Friday, Jan. 10, 1964

Jujitsu at the Palace

His High Dedication, Kwame Nkrumah, is often called "The Aweful" by Ghana's rapturous, government-controlled press. To many of his nation's 7,000,000 people, however, The Aweful is just plain awful. Since 1956 Nkrumah has survived four assassination attempts by political foes angered by his dictatorial ways. But though 16 innocent bystanders were killed in the various efforts. Osagyefo (The Redeemer) always escaped unharmed.

In constant fear, Nkrumah never ventures out of Flagstaff House, his official residence in Accra, without a heavy police guard. Wearing bright red tunics and carrying submachine guns and automatic rifles, guards from Osagyefo's own Nzima tribe--the only tribe he really trusts--constantly patrol the presidential palace. But Nkrumah's recent highhanded dismissal of the Supreme Court's chief justice, for acquitting three suspects charged with a previous assassination attempt, only strengthened the determination of his enemies. Last week an assassin struck again--or so Nkrumah's p.r. men claimed.

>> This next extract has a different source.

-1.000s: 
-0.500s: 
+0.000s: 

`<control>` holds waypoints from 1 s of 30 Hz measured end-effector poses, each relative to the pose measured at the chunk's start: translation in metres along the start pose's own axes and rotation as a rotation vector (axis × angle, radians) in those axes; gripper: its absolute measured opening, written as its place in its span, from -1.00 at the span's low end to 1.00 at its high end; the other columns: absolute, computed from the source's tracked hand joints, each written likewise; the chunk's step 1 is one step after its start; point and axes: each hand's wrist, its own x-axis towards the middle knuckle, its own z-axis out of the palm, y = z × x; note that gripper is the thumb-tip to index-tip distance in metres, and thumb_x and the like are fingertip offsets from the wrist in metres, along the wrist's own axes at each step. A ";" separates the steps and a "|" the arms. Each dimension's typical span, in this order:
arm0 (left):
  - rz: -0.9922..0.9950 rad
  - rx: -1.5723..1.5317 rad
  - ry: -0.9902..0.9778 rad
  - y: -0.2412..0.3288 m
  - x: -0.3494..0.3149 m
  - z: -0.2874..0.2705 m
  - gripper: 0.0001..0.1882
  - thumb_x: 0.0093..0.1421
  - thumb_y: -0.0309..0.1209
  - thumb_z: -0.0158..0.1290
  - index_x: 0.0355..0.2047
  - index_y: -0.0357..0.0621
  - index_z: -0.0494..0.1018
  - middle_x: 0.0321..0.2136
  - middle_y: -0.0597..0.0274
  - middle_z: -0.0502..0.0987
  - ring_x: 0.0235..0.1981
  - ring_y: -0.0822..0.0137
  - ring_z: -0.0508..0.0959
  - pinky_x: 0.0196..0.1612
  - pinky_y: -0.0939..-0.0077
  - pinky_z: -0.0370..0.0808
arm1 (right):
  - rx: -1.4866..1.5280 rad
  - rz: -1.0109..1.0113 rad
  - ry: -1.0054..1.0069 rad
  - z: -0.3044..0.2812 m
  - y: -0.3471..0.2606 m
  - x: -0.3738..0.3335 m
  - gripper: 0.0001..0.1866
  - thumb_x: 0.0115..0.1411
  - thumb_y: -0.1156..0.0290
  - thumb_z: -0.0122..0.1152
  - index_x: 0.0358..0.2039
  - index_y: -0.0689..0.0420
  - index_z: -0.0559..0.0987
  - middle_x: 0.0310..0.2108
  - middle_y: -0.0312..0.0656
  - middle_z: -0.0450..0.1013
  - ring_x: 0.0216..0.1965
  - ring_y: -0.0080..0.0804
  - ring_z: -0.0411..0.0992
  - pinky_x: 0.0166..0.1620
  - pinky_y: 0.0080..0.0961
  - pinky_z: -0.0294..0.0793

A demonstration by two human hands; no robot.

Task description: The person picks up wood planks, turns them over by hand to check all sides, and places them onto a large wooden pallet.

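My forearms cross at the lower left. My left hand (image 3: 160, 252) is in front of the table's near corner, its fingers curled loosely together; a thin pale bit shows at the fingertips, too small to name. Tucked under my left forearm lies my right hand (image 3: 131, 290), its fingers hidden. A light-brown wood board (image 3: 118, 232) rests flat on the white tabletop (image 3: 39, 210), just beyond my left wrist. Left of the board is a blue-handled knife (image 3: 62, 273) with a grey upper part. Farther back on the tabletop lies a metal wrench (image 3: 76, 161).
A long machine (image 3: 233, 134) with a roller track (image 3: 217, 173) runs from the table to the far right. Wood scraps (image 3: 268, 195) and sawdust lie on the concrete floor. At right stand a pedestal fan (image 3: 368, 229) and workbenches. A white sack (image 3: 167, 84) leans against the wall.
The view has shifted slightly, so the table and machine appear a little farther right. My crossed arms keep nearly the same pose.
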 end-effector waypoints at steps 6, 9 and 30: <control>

Breathlessly, they announced that as Nkrumah was leaving Flagstaff House, an assailant in a police uniform fired five shots from a .303 rifle at close range, mortally wounding one of Osagyefo's guards. In Accra these days, it is difficult to sift fact from propaganda, but according to the official version of the incident, Nkrumah himself grappled with the would be killer and finally disarmed him. "Don't hurt him," Nkrumah was quoted as yelling to the guards. "Don't kill him. Put your guns down." All the while, proclaimed the official party newspaper admiringly, Osagyefo held the assailant in a jujitsu grip--"a demonstration of the Leader's moral, spiritual and physical strength over his enemies." But an official photograph purporting to show Nkrumah in the act of subduing the culprit started a wave of rumors that the whole incident was rigged to boost Aweful's popularity at home. To skeptics the scene looked too placid to be plausible.

With the "assassin" safely in jail, thanksgiving vigils were scheduled to celebrate the sparing once more of Nkrumah's life. At many of them, no doubt, the official anthem of the Ghana Young Pioneers would be sung: "Nkrumah never dies, never dies, never dies. He forever lives."